E l’aumento dell’energia induce anche cambiamenti nelle abitudini più consolidate di chi cucina. Il 47% ha già ridotto l’utilizzo del forno (54% nel ceto popolare), il 31% ha invece aumentato il consumo di alimenti che richiedono cotture veloci (36% nel ceto popolare), il 29% di aver intensificato l’acquisto di alimenti che non richiedono cottura, il 24% di cucinare grandi quantitativi di cibo che vengono, poi, surgelati in porzioni.

Riguardo ai canali di vendita del food, i risultati del sondaggio evidenziano un aumento medio della frequenza di acquisto del 27% nei discount (47% al Sud, 48% nel ceto popolare) e dell’1% nei mercati rionali o centrali.

In diminuzione, invece, le presenze in altri canali: del 26% nei negozi al dettaglio (46% nel ceto popolare), del 21% nei piccoli supermercati (ceto popolare 37%), del 12% nei supermercati e dell’11% negli ipermercati (38% nel ceto popolare).

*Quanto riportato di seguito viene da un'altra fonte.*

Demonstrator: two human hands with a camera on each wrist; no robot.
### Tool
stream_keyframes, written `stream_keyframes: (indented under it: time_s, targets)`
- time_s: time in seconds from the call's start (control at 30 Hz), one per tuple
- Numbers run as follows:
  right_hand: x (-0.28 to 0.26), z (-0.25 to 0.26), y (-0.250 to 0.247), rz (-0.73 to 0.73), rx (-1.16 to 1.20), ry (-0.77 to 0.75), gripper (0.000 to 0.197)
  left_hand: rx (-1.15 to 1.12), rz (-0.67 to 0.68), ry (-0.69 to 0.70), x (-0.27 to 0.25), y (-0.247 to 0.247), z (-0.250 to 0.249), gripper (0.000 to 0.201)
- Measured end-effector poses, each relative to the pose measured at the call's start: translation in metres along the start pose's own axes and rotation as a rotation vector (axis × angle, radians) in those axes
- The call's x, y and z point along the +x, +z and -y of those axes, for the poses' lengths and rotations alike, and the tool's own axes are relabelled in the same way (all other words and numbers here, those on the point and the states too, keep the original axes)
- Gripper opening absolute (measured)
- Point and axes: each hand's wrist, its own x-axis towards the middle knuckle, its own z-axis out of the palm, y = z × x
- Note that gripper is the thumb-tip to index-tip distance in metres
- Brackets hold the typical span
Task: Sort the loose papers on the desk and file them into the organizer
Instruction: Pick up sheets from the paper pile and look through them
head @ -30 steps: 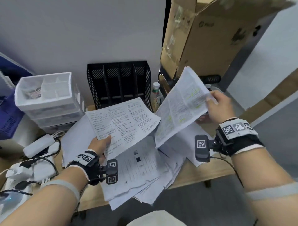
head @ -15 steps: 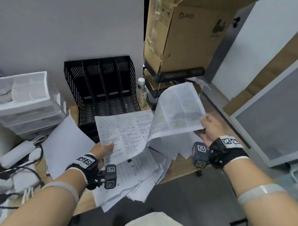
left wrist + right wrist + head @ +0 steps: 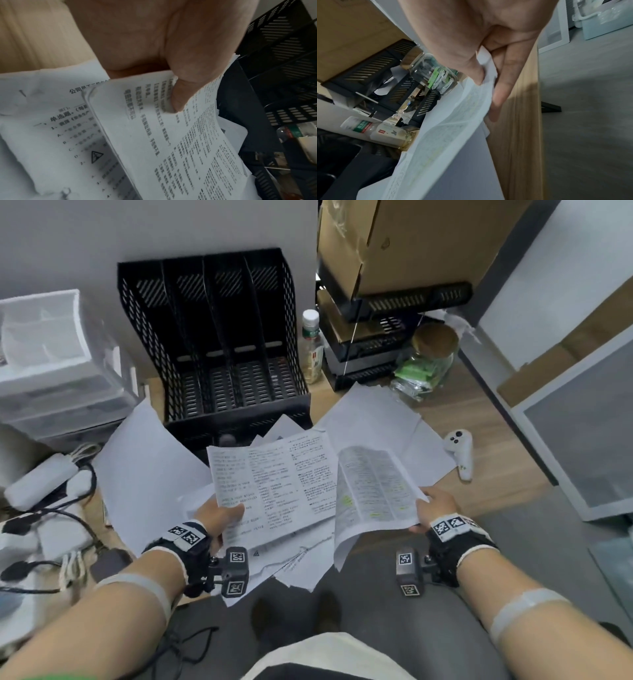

Infine, è netto il giudizio negativo (espresso da 7 italiani su 10), sulla shrinkflation. Quattro italiani su dieci (il 43%) la considerano una truffa, 3 su dieci (il 32%) una presa in giro dei consumatori, ai quali non viene comunicata in modo trasparente quella che è, invece, una subdola forma di aumento.